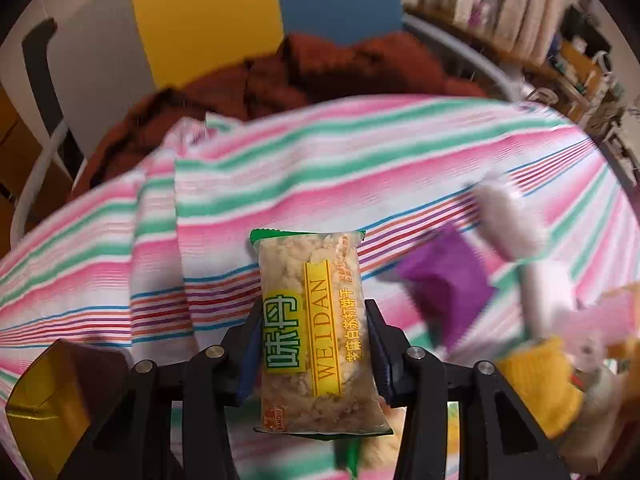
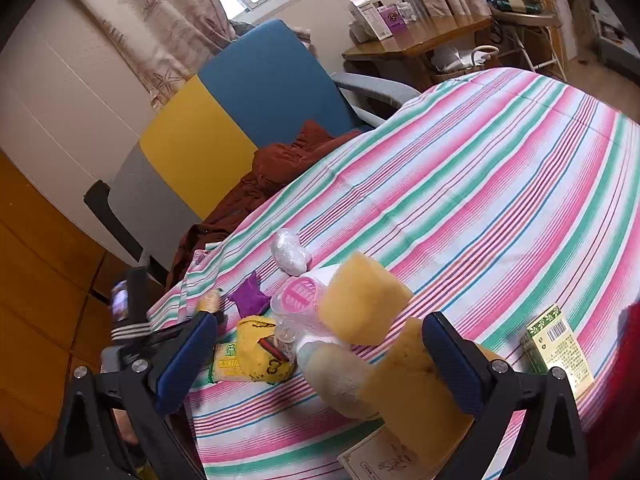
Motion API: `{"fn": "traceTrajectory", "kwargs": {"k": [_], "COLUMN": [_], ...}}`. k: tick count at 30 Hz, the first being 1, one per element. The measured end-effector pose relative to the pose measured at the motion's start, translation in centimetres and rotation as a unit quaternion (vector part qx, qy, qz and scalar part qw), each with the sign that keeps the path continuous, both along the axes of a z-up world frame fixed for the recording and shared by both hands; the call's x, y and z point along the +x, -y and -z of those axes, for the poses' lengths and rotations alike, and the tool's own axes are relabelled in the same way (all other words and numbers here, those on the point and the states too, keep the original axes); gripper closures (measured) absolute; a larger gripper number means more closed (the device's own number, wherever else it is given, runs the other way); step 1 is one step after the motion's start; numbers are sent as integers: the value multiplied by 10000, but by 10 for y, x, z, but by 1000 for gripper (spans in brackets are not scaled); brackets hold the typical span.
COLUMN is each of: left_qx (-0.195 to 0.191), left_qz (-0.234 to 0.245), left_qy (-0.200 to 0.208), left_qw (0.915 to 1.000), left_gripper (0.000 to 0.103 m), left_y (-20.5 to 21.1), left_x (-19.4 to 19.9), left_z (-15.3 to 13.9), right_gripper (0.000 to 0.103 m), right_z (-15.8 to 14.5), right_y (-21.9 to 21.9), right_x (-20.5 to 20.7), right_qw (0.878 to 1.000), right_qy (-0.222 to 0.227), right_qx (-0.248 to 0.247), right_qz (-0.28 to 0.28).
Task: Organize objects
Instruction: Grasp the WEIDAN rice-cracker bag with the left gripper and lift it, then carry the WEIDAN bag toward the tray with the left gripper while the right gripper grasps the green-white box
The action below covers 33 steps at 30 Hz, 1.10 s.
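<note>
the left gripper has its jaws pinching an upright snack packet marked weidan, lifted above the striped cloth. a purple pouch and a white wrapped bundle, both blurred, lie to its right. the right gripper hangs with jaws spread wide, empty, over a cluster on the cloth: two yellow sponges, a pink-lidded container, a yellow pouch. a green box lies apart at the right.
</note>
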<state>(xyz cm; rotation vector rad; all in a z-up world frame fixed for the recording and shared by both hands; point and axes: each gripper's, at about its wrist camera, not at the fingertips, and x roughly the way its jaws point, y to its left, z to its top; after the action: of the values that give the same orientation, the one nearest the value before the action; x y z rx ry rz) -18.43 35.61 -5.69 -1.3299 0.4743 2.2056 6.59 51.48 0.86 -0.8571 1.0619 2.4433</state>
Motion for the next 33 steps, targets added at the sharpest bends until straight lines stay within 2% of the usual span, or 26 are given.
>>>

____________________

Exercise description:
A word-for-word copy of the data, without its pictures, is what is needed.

Written solution:
Motion API: `{"fn": "traceTrajectory", "kwargs": {"k": [_], "COLUMN": [_], ...}}`. k: tick count at 30 Hz, the first being 1, one per element. The measured end-effector pose relative to the pose measured at the motion's start, translation in centimetres and rotation as a unit quaternion (vector part qx, qy, qz and scalar part qw), each with the sign that keeps the path continuous, both along the axes of a z-up world frame fixed for the recording and shared by both hands; the call's x, y and z point along the +x, -y and -z of those axes, for the poses' lengths and rotations alike, and the tool's own axes are relabelled in the same way (all other words and numbers here, those on the point and the states too, keep the original axes); gripper closures (measured) absolute; a larger gripper number means more closed (the device's own number, wherever else it is given, runs the other way); step 1 is one step after the motion's start; numbers are sent as integers: the value multiplied by 10000, but by 10 for y, x, z, but by 1000 for gripper (spans in brackets are not scaled); brackets hold the typical span.
COLUMN is each of: left_qx (-0.195 to 0.191), left_qz (-0.234 to 0.245), left_qy (-0.200 to 0.208), left_qw (0.915 to 1.000), left_gripper (0.000 to 0.103 m), left_y (-20.5 to 21.1), left_x (-19.4 to 19.9), left_z (-15.3 to 13.9), right_gripper (0.000 to 0.103 m), right_z (-15.8 to 14.5), right_y (-21.9 to 21.9), right_x (-20.5 to 20.7), right_qw (0.878 to 1.000), right_qy (-0.222 to 0.227), right_qx (-0.248 to 0.247), right_qz (-0.28 to 0.28).
Task: Organize objects
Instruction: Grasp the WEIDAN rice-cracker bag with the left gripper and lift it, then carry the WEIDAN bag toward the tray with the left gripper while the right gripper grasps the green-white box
The action below covers 33 steps at 30 Hz, 1.10 s.
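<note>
the left gripper has its jaws pinching an upright snack packet marked weidan, lifted above the striped cloth. a purple pouch and a white wrapped bundle, both blurred, lie to its right. the right gripper hangs with jaws spread wide, empty, over a cluster on the cloth: two yellow sponges, a pink-lidded container, a yellow pouch. a green box lies apart at the right.
</note>
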<state>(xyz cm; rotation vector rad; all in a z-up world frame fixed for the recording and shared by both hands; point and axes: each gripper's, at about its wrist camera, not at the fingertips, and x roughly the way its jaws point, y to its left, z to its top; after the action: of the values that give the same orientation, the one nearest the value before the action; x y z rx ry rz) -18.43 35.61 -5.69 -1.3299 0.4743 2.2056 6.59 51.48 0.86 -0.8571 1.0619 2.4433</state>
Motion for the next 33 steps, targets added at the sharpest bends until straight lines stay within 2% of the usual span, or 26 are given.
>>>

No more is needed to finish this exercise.